Imagine every town in Australia running off its own renewable energy projects, every farm has solar and is part of a wind, solar or bioenergy cooperative and every new suburb has its own microgrid so neighbours can share one another’s power.
It’s not that hard to envisage, right? That’s because people across Australia are already working to make it a reality. And it’s a reality that comes with a bunch of benefits.
Community-led renewable projects keep jobs and profits in the towns in which they are build. The decentralisation of energy drives down the cost of up-keeping the electricity system and hence our power bills. Supporting organisations such as community groups, farmers, households, councils and property developers that have not previously been in the energy business to lead on clean energy will also speed up the modernisation of Australia’s electricity system.
The more people deploying renewables, the quicker we move to a zero emissions energy system. And, as the household solar boom has shown, when people and organisations have a direct financial stake in its success political and social support for clean energy grows.
The Victorian Government is on the case. Two weeks ago its Energy Minister Lily D’Ambrosio established three pilot Community Power Hubs to help groups in Bendigo, Ballarat and the Latrobe Valley access legal and technical advice to get their innovative clean energy ideas up and running.
It is a widely welcomed move by organisations across the community energy sector (which campaigned for a network of 50 hubs across the country). But it’s a small step in what promises to be a long race to truly unlocking the potential of community and local clean energy across Victoria. The $220,000-$300,000 set aside for each hub and the two year timeframe of the program is not commensurate with the task at hand.
That’s because there are a tonne of obstacles along the way.
A number of energy consumers that face market barriers to installing rooftop solar and are currently locked out of the clean energy revolution. These include low-income households, renters, apartment dwellers and people with unsuitable roofs. There are business models that can overcome these barriers, but they are much more complex and thus typically more expensive than for a homeowner with a sunny roof.

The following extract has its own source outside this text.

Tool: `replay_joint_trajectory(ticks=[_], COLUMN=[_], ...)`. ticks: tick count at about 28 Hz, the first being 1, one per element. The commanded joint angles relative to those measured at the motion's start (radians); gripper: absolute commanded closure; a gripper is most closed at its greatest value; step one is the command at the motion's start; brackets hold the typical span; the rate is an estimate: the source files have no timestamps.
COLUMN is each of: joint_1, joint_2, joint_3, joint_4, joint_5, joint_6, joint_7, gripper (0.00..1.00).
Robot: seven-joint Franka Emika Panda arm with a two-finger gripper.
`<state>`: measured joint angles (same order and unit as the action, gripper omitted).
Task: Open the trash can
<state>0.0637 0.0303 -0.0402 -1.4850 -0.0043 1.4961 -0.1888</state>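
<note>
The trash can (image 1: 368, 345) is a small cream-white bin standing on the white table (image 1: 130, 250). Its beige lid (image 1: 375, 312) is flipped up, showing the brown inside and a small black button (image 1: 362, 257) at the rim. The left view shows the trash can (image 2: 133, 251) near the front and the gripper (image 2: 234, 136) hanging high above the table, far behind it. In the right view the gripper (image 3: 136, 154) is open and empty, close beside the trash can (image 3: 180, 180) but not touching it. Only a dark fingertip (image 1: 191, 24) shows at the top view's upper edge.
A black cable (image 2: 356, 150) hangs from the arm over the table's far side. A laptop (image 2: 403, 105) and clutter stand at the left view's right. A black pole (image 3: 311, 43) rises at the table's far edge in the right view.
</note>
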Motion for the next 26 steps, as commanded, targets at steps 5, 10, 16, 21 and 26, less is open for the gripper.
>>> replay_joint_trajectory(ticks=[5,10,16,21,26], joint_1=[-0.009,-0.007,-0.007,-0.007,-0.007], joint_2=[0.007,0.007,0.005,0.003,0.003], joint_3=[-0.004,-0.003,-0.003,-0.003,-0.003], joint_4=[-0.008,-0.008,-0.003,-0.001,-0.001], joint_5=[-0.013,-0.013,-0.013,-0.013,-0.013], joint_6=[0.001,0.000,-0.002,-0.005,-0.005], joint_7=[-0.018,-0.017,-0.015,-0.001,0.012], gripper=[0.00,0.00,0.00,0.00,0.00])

The task of accessing impartial information is not simple. The clean energy sector is still relatively new in Australia and the combination of many new actors with little brand recognition and a lack of trust of incumbent energy retailers such as Origin and AGL means that consumers are not sure who’s information to trust.

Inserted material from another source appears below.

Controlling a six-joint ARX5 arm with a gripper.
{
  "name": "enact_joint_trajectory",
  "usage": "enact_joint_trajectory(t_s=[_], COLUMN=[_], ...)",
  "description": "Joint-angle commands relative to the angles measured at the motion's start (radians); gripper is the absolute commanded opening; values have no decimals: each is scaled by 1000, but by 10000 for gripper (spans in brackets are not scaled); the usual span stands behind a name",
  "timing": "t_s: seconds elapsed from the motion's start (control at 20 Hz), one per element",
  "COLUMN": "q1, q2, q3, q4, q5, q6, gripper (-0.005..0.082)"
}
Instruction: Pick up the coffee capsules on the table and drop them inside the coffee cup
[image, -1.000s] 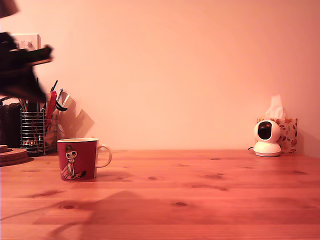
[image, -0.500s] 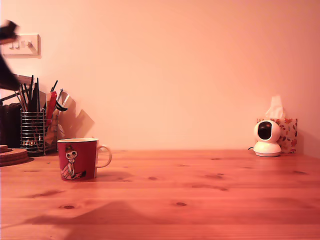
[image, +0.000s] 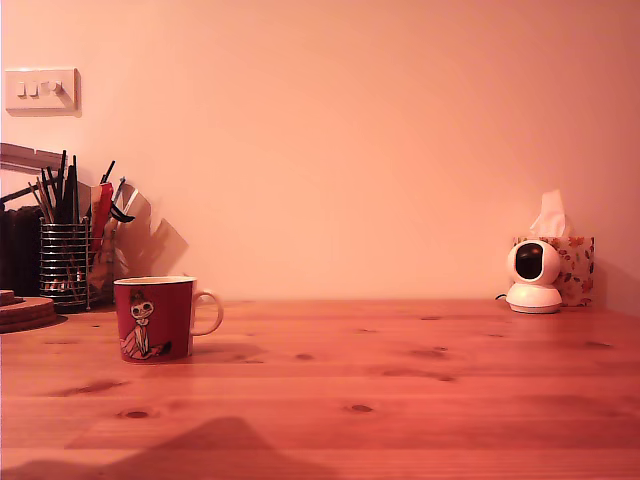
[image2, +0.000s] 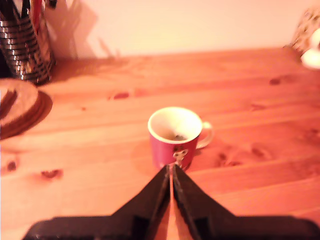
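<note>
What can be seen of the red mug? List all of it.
The coffee cup is a red, ceramic-looking mug with a pale rim, pale inside and pale loop handle pointing to the exterior view's right. A cartoon figure is printed on its side. It stands upright on the table, touching nothing else. The wrist view shows something small and dark at its bottom, too blurred to identify.

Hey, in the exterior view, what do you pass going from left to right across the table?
Cork coasters → wire pen holder → red mug → white camera → tissue box.
</note>
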Motion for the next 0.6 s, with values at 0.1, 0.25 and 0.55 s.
enact_joint_trajectory(t_s=[0.1,0.25,0.55], q1=[1,1,1], q2=[-24,-25,-25], q3=[-25,-25,-25], q4=[-27,-47,-87], q5=[-3,-13,-31], q6=[-3,-3,-13], gripper=[-20,-20,-20])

Accessing expertise is also a problem. While non-experts can play a much greater role in an energy system powered by renewable energy, there is still an important role for experts. Community energy groups for example typically need to access lawyers, energy professionals and finance experts.
And, perhaps most frustratingly, the rules of the game make many projects unviable. The rules of the energy game are skewed in favour of large power plants, rather than local energy projects.
Given the benefits of consumer-led local energy projects and the barriers that have to be overcome, the establishment of a larger state and eventually national network of 50 Regional Energy Hubs that has long-term government support is really what is required.
As such, community energy groups across Victoria and beyond will continue to campaign to unlock the benefits of community and consumer-led renewables and energy efficiency projects. The next step – to see the establishment of at least 10 Victorian Hubs, with longer-term and larger funding support from the Victorian and Federal Governments.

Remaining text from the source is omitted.